Look, I don't know what was happening in documentary film back when this was originally released. Maybe time lapse photography and super minute close ups was new and exciting technology. It had to be at some point, right? But it's not today and for better or for worse it is through the lens of a modern day viewer that I must watch these films. So, as a modern day viewer:
No one needs what feels like thirty minutes of plants rapidly growing in a sterilized studio set to music. No one wants that, no one needs it. It's pretty and kind of miraculous for the first few minutes but then it drags and your mind wanders and it just sets on extremely negative tone for the rest of the film.
Then the ants. Look, I like ants as much as the next person, which is to say that unless they are invading my home I don't really think about them but I'm sure they are very important to the planet, and ecosystems and such. Close up, they're gross. Close up with giant swollen butts they're even worse. And insect or not, I'm not sure how entirely ethical it is to introduce two different species of ant in the same environment in the hopes of getting footage of them killing each other.

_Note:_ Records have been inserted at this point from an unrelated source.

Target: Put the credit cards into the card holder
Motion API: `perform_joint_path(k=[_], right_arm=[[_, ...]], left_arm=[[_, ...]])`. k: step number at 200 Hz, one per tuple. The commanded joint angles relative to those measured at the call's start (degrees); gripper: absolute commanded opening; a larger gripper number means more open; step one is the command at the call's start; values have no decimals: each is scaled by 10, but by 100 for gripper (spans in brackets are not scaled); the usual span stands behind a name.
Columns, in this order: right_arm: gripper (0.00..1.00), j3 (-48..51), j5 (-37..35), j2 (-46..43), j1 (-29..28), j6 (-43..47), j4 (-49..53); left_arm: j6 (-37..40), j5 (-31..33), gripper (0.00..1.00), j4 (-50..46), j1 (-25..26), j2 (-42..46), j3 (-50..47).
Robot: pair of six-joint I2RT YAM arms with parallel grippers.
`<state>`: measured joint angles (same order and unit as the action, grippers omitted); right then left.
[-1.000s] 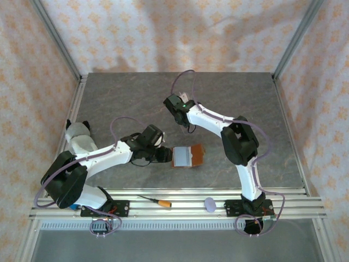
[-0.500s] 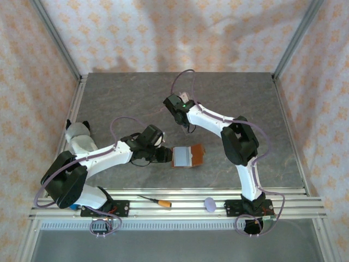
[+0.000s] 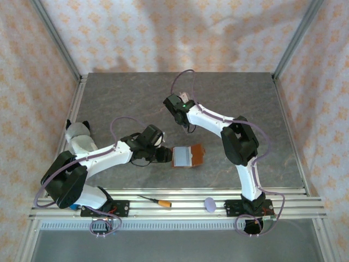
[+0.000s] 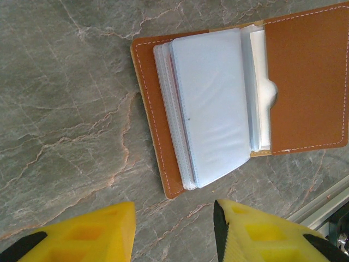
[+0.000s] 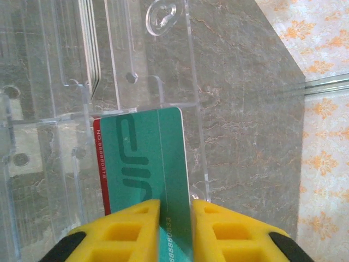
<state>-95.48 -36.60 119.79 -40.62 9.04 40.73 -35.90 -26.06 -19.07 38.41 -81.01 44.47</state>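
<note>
Right wrist view: R gripper [image 5: 175, 206] is seen w/ jaws narrow. The near right strip of the teal card [image 5: 144, 158] sits in the gap; a firm grip can't be told.
Card axis: long side runs along the fingers, pointing away from the gripper.
Clear tray [image 5: 136, 54]: both cards are held in one compartment. The red card [image 5: 98, 164] lies under the teal one, w/ just its left edge seen. A thin stack stands in a far slot.
Card holder [image 3: 188, 155]: laid open flat on the table [image 3: 245, 98], well apart from the tray, on the base side of the R gripper.
L gripper [image 4: 174, 213]: jaws are part open, nothing between them. It is hung just beside the holder's near edge, so the L arm is nearer.
Holder contents: clear sleeves are fanned over the left half and look empty. A pale insert sits in the notched brown pocket.
</note>
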Motion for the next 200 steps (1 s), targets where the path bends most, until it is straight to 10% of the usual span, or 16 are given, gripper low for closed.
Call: perform_joint_path(k=[1,162,200], right_arm=[[18,-9,1,-20,-1,-8,14],[6,-26,76,-31,-2,-35,38],[17,-31,21,-22,-2,-21,40]], left_arm=[[10,9,43,1,0,2,-8],[8,6,43,8,1,3,-19],[9,5,43,10,0,-2,-17]])
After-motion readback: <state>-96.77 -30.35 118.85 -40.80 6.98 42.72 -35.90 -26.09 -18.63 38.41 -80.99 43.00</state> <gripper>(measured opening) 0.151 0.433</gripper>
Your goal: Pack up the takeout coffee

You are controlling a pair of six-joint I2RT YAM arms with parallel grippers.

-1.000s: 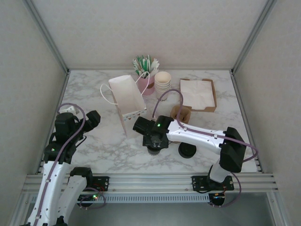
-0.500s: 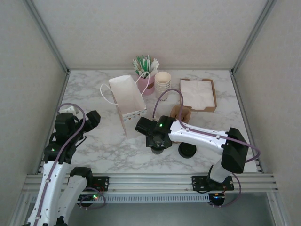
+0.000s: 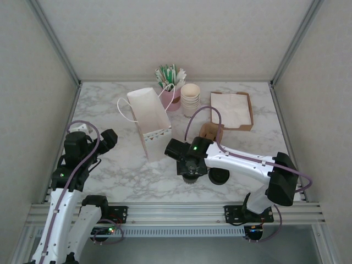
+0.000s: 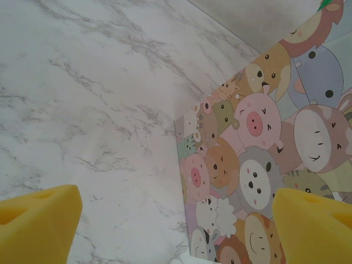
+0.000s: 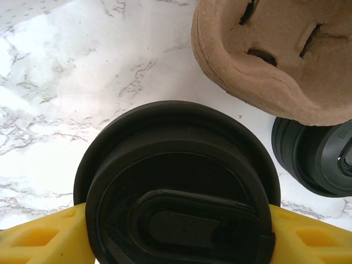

As long as we're talking about ethics there's no way the studio didn't start a fire to get footage of a beehive nearly burning, right? Everyone of these True-Life Adventures, two of them, have featured a forest fire and either forests catch on fire a lot more than I ever thought or Disney is trying to inject some drama into the film.
This documentary also shows it's age, specifically in the bee section, with multiple statements being made and then immediately being followed up by the explanation that no one knows why or how. I do, however, respect them just saying 'we don't know' rather than falsifying info.
The True-Life series started off with a bang, but it is ending on a whimper, which feels tragic. This addition is completely skippable, and if you want to take my advice, you will.